Closed vince502 closed 1 week ago
cms-bot internal usage
A new Issue was created by @vince502.
@Dr15Jones, @antoniovilela, @makortel, @mandrenguyen, @rappoccio, @sextonkennedy, @smuzaffar can you please review it and eventually sign/assign? Thanks.
cms-bot commands are listed here
assign hlt, heterogeneous, reconstruction
New categories assigned: hlt,heterogeneous,reconstruction
@Martin-Grunewald,@mmusich,@fwyzard,@jfernan2,@makortel,@mandrenguyen you have been requested to review this Pull request/Issue and eventually sign? Thanks
Investigating from PF side
@cms-sw/pf-l2 FYI
type pf
For the serial sync crash, with gdb
I see:
Thread 1 "cmsRun" received signal SIGSEGV, Segmentation fault.
0x00007fff3463d43a in alpaka_serial_sync::PFRecHitProducerKernelConstruct<alpaka_serial_sync::particleFlowRecHitProducer::HCAL>::applyCuts (rh=..., params=..., topology=...)
at src/RecoParticleFlow/PFRecHitProducer/plugins/alpaka/PFRecHitProducerKernel.dev.cc:63
63 threshold = topology.noiseThreshold()[HCAL::detId2denseId(detId)];
And printing out the detId of the hit, I see that it is detId == 0
, meaning denseId == HCAL::kInvalidDenseId
which is std::numeric_limits<uint32_t>::max()
and thus giving the segfault here.
I will check with the method that produces the CUDA errors on GPU, but generally I would suspect the same thing if there is a rechit with detId == 0
.
@kakwok FYI
also @abdoulline @cms-sw/hcal-dpg-l2
I will check with the method that produces the CUDA errors on GPU, but generally I would suspect the same thing if there is a rechit with detId == 0.

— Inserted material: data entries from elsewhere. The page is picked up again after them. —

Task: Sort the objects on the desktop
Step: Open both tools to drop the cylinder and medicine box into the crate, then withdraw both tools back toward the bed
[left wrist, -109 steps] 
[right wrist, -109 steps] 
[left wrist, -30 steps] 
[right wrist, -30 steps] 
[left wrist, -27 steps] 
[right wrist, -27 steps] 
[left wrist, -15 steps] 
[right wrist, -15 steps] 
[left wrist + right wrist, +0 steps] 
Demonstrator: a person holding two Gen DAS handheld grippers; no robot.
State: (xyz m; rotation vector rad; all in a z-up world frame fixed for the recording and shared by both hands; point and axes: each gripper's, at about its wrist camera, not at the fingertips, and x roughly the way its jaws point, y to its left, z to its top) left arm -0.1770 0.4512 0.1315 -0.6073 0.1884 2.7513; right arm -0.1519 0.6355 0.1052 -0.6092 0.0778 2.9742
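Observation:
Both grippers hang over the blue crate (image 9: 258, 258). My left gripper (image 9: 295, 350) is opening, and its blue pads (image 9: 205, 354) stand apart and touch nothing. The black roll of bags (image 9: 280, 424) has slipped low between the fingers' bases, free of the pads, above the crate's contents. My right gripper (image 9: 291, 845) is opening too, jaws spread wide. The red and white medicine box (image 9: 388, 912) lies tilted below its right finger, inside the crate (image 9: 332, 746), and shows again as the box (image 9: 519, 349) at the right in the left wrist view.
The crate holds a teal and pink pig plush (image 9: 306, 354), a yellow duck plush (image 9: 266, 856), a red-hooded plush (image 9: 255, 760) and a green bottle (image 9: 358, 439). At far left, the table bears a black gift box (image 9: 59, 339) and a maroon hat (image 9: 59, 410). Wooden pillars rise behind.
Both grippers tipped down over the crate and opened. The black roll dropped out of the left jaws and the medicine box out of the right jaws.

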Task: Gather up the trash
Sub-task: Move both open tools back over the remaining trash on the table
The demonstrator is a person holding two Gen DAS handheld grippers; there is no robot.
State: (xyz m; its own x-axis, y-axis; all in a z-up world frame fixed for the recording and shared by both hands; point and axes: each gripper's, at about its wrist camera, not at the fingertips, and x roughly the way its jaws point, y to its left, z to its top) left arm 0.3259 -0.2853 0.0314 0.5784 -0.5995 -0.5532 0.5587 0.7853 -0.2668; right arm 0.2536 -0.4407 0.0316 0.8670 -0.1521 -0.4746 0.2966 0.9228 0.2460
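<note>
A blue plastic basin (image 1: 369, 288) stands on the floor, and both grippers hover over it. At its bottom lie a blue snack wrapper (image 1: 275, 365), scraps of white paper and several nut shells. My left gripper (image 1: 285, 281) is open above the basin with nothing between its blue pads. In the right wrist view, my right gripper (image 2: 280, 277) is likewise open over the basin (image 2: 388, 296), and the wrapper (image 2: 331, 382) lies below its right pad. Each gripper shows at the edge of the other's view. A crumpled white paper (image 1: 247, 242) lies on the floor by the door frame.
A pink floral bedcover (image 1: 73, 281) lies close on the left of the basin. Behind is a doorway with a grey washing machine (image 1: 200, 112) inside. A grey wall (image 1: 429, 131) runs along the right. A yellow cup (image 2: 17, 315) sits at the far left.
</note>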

FWIW I confirm that with this:
diff --git a/RecoParticleFlow/PFRecHitProducer/plugins/alpaka/PFRecHitProducerKernel.dev.cc b/RecoParticleFlow/PFRecHitProducer/plugins/alpaka/PFRecHitProducerKernel.dev.cc
index 40d7b2315c8..cd7f215abf1 100644
--- a/RecoParticleFlow/PFRecHitProducer/plugins/alpaka/PFRecHitProducerKernel.dev.cc
+++ b/RecoParticleFlow/PFRecHitProducer/plugins/alpaka/PFRecHitProducerKernel.dev.cc
@@ -59,6 +59,12 @@ namespace ALPAKA_ACCELERATOR_NAMESPACE {
const uint32_t detId = rh.detId();
const uint32_t depth = HCAL::getDepth(detId);
const uint32_t subdet = getSubdet(detId);
+
+ if (detId == 0) {
+ printf("Rechit with detId %u has subdetector %u and depth %u ! \n", detId, subdet, depth);
+ return false;
+ }
+
if (topology.cutsFromDB()) {
threshold = topology.noiseThreshold()[HCAL::detId2denseId(detId)];
} else {
the reproducer runs to completion both forcing the backend to be serial [1] or gpu [2]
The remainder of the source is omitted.